* **Problem details**: Reprint the lines below as they are, minus the pictures.

* **Data shown**:

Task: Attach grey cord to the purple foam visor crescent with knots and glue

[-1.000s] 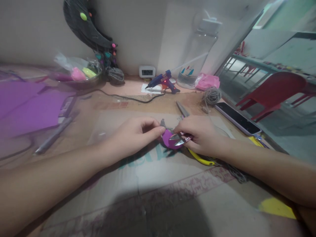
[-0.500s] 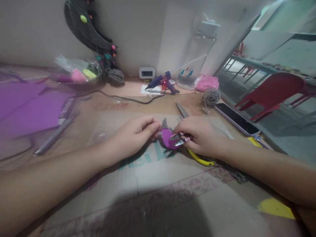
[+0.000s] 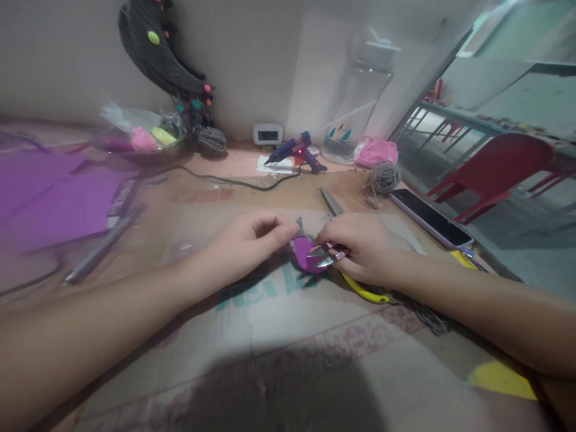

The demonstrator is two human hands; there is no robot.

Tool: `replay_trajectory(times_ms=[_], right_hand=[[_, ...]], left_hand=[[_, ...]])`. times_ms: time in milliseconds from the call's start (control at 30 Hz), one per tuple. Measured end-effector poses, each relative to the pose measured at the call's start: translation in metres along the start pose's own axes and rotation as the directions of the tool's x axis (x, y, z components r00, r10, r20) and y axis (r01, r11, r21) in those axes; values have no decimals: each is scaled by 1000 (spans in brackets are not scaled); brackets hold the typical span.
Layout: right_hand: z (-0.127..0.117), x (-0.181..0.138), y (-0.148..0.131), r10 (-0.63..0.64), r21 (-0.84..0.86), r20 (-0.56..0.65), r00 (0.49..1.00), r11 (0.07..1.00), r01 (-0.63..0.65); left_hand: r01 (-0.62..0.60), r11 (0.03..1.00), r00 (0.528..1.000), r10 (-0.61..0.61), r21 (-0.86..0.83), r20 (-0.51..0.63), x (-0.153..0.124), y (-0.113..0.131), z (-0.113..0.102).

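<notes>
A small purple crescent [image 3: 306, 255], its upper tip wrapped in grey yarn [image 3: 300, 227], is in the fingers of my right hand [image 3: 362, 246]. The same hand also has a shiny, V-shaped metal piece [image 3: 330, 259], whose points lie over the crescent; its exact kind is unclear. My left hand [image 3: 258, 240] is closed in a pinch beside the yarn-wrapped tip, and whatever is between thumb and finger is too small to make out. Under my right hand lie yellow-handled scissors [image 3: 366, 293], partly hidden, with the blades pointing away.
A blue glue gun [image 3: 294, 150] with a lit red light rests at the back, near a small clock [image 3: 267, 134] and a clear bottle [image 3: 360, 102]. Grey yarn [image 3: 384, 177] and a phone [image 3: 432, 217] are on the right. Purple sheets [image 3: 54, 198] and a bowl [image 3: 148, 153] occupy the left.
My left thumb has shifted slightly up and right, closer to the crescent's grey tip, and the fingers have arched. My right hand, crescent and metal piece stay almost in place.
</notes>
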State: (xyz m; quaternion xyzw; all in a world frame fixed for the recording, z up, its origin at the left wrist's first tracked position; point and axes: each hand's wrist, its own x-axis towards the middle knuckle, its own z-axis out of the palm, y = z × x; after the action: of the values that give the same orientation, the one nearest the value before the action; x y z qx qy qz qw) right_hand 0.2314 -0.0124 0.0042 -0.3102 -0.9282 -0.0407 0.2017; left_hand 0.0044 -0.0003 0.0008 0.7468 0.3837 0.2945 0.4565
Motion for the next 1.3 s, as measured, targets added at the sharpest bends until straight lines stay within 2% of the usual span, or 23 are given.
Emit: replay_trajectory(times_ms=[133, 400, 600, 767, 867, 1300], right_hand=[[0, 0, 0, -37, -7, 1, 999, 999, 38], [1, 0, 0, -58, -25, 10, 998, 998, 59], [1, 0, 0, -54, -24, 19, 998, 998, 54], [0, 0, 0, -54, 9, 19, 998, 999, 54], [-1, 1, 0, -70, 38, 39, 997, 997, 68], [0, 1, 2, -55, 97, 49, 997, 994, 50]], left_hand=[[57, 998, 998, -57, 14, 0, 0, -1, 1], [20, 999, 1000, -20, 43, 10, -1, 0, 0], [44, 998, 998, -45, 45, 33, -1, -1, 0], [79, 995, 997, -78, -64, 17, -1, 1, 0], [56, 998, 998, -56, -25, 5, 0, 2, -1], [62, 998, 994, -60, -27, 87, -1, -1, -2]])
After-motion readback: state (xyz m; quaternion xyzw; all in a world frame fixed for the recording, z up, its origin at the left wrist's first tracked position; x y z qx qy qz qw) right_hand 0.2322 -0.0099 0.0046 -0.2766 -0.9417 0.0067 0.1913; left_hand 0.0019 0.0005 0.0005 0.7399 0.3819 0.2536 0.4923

* **Solution for this problem**:
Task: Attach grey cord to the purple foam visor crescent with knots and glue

[-1.000s] 
[-0.500s] 
[+0.000s] 

The demonstrator is two human hands; there is no robot.

Tool: `replay_trajectory(times_ms=[_], right_hand=[[_, ...]], left_hand=[[_, ...]])`. times_ms: time in milliseconds from the call's start (control at 30 Hz), one per tuple. Measured end-effector poses, each relative to the pose measured at the call's start: translation in metres along the start pose's own axes and rotation as the directions of the tool's x axis (x, y, z components r00, r10, r20) and y axis (r01, r11, r21) in those axes; values have no decimals: each is scaled by 1000 (spans in brackets are not scaled); brackets hold the typical span.
Layout: right_hand: z (-0.127..0.117), x (-0.181..0.138), y (-0.148..0.131), r10 (-0.63..0.64), r21 (-0.84..0.86), r20 (-0.56..0.65), r00 (0.49..1.00), r11 (0.07..1.00), r01 (-0.63..0.65); left_hand: r01 (-0.62..0.60), r11 (0.03..1.00), r00 (0.528..1.000), r10 (-0.61..0.61), r21 (-0.86..0.83), r20 (-0.51..0.63), x (-0.153..0.124), y (-0.113..0.131), z (-0.113..0.102).

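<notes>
A small purple crescent [image 3: 306, 255], its upper tip wrapped in grey yarn [image 3: 300, 227], is in the fingers of my right hand [image 3: 362, 246]. The same hand also has a shiny, V-shaped metal piece [image 3: 330, 259], whose points lie over the crescent; its exact kind is unclear. My left hand [image 3: 258, 240] is closed in a pinch beside the yarn-wrapped tip, and whatever is between thumb and finger is too small to make out. Under my right hand lie yellow-handled scissors [image 3: 366, 293], partly hidden, with the blades pointing away.
A blue glue gun [image 3: 294, 150] with a lit red light rests at the back, near a small clock [image 3: 267, 134] and a clear bottle [image 3: 360, 102]. Grey yarn [image 3: 384, 177] and a phone [image 3: 432, 217] are on the right. Purple sheets [image 3: 54, 198] and a bowl [image 3: 148, 153] occupy the left.
My left thumb has shifted slightly up and right, closer to the crescent's grey tip, and the fingers have arched. My right hand, crescent and metal piece stay almost in place.
</notes>
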State: (xyz m; quaternion xyzw; all in a world frame fixed for the recording, z up, its origin at the left wrist's first tracked position; point and axes: each hand's wrist, its own x-axis towards the middle knuckle, its own z-axis out of the palm, y = z × x; after the action: of the values that give the same orientation, the one nearest the value before the action; x y z qx qy qz qw) right_hand 0.2314 -0.0124 0.0042 -0.3102 -0.9282 -0.0407 0.2017; left_hand 0.0044 -0.0003 0.0008 0.7468 0.3837 0.2945 0.4565
Motion for the next 1.3 s, as measured, targets added at the sharpest bends until straight lines stay within 2% of the usual span, or 23 are given.
Emit: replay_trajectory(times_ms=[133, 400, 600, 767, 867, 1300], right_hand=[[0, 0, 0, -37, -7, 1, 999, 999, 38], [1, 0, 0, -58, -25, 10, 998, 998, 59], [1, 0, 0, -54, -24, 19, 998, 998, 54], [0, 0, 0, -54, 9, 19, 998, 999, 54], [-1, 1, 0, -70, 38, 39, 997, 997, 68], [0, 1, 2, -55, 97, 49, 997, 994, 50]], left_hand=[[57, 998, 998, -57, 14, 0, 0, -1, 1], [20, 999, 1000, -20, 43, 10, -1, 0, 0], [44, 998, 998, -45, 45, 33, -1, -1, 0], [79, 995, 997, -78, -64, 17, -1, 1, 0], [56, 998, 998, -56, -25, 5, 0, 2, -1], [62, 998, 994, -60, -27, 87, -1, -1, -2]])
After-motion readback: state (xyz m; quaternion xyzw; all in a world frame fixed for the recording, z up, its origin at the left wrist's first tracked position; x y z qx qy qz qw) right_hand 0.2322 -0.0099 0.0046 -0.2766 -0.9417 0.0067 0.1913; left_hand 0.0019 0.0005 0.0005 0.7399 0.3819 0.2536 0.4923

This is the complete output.